Statistics Canada reported the country’s 2023 canola crush tallied 10.52 million tonnes, improving on the previous year’s crush of 8.77 million.

The Canadian dollar is higher at mid-afternoon Wednesday with the loonie rising to 74.25 U.S. cents compared to Tuesday’s close of 74.08.

There were 60,647 contracts traded on Wednesday, compared to Tuesday when 44,542 contracts changed hands. Spreading accounted for 39,664 contracts traded.

Prices are in Canadian dollars per metric tonne:

                        Price     Change

Canola          May     625.00    dn  2.70

                Jul     634.80    dn  1.20

                Nov     642.80    up  0.90

                Jan     650.40    up  1.00

SOYBEAN futures at the Chicago Board of Trade turned around to finish slightly higher on Wednesday.

Ukrainian drone strikes on Russian oil facilities were said to be behind the increase in crude oil prices, with spillover going to the vegetable oils.

Farmer selling of United States soybeans remained light in hopes of improved prices.

Consultancy Datagro reported Brazil soybean farmers are reluctant to sell, with 33.2 per cent of their 2023/24 crop sold. That’s a dip from last year’s 33.8 per cent, and much lower than then the 62.6 per cent in 2020/21.

Conab cut 2.55 million tonnes from its latest call on Brazil soybean production, now at 146.85 million.

Heavy rains in Argentina have flooded some crops and caused flash floods in parts of the country.

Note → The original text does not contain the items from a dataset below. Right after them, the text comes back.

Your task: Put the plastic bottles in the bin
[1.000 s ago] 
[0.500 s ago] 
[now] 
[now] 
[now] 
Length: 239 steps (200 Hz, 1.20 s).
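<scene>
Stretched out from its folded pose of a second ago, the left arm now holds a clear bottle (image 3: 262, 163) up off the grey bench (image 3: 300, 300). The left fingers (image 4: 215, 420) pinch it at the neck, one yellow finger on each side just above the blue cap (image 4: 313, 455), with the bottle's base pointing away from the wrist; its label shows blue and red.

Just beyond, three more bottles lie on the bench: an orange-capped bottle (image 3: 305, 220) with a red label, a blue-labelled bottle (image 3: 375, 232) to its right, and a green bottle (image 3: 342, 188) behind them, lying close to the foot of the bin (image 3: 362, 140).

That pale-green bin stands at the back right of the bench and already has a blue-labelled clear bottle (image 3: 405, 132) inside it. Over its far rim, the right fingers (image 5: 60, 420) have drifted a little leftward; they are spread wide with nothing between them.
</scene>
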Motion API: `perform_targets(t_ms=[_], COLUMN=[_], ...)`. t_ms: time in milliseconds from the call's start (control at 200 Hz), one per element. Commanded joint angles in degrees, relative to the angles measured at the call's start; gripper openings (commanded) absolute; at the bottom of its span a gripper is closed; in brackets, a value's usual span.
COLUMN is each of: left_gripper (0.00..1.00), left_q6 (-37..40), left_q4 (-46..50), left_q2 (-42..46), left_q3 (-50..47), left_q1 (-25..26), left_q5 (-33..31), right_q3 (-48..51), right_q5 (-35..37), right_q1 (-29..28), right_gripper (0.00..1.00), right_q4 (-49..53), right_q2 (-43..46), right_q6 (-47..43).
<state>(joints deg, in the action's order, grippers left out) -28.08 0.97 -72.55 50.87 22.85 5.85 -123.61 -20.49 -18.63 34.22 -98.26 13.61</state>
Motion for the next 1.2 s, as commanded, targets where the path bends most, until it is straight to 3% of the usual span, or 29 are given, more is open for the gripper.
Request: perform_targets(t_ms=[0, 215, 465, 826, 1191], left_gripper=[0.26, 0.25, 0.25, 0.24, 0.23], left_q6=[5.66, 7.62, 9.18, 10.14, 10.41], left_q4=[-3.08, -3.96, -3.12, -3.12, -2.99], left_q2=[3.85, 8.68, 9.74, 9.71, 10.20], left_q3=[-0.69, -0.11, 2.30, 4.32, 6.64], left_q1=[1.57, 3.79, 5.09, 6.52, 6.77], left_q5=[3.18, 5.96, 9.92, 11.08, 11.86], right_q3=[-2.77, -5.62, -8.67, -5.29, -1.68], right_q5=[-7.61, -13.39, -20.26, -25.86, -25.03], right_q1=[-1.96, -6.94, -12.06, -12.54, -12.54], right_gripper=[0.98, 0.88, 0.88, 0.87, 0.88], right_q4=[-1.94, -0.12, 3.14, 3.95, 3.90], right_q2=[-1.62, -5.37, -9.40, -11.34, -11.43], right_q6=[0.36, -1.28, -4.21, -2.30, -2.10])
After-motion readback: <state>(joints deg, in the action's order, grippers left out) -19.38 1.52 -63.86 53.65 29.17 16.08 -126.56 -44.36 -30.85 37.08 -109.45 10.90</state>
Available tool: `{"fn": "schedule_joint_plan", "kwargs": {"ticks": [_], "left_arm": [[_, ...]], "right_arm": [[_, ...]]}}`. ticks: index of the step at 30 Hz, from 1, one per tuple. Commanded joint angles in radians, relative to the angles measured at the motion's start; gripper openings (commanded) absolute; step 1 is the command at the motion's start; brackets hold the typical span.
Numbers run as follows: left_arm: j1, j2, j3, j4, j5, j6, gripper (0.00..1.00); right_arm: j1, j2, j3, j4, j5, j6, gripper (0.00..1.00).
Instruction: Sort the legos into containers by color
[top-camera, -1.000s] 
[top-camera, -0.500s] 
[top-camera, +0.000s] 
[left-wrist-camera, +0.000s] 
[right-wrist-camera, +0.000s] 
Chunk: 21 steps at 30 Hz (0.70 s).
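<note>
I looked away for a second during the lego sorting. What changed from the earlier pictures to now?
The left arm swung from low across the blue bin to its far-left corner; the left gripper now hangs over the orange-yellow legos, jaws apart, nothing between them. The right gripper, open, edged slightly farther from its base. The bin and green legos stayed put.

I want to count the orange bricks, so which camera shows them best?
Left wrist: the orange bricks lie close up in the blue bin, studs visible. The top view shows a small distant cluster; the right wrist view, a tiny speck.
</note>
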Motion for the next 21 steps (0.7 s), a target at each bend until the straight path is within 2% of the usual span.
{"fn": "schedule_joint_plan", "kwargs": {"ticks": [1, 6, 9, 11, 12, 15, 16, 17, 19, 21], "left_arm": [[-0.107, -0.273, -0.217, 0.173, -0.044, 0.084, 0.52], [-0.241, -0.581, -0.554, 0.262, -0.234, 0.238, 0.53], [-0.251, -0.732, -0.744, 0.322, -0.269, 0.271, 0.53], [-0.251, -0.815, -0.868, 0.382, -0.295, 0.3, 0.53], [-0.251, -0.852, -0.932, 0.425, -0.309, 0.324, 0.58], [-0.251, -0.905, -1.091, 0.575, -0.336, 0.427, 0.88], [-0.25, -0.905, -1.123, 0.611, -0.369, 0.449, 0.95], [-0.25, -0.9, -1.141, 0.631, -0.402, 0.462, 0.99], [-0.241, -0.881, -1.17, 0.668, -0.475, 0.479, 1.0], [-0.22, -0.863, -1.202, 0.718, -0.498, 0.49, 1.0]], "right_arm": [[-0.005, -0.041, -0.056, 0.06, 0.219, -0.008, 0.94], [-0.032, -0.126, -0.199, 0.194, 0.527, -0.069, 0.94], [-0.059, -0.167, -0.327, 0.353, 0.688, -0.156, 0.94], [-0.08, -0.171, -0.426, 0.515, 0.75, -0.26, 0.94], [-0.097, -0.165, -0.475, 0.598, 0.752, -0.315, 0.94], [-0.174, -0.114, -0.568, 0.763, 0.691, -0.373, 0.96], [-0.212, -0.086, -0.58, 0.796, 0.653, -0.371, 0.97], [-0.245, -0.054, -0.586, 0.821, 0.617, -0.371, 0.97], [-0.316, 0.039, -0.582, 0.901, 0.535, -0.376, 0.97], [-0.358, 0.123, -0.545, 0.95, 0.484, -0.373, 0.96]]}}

CORN futures were a pinch lower on Wednesday, caught between support from soybeans and pressure from wheat.

Reports said U.S. farmer selling of corn recently picked up but wasn’t very strong.

The U.S. Energy Information Administration said ethanol production for the week ended Mar. 8 averaged 1.024 million barrels per day, down from the previous week’s 1.057 million. Ethanol stocks declined by 269,000 barrels at 25.782 million.

Conab reduced its estimate on Brazil corn output by 944,000 tonnes at 112.75 million.

WHEAT futures were lower on Wednesday, due to Russian wheat being the cheapest on the global market.

The NASA GRACE project reported soil moisture levels at the root zone have improved from last year in Oklahoma, South Dakota and Texas, as well as areas of Kansas and Nebraska. But conditions turned worse in a region from southern Minnesota to Ohio, including some parts of Kansas and Nebraska.

France reduced its projections for its soft wheat exports outside of the European Union by 100,000 tonnes at 10.15 million. Shipments to EU members were cut by 130,000 tonnes at 6.19 million.

Farmers in Poland continued to block their country’s border crossings with Ukraine, except for the one at Dorohusk. Farmers have been railing against the EU’s green initiatives and cheaper imports from Ukraine.

Meanwhile, the Ukraine grain union projected the smallest wheat crop in 20 years at 20 million tonnes, down 14.5 per cent from the previous year due to the war.

India said its March wheat stocks fell by two million tonnes at 9.7 million, their lowest level in seven years.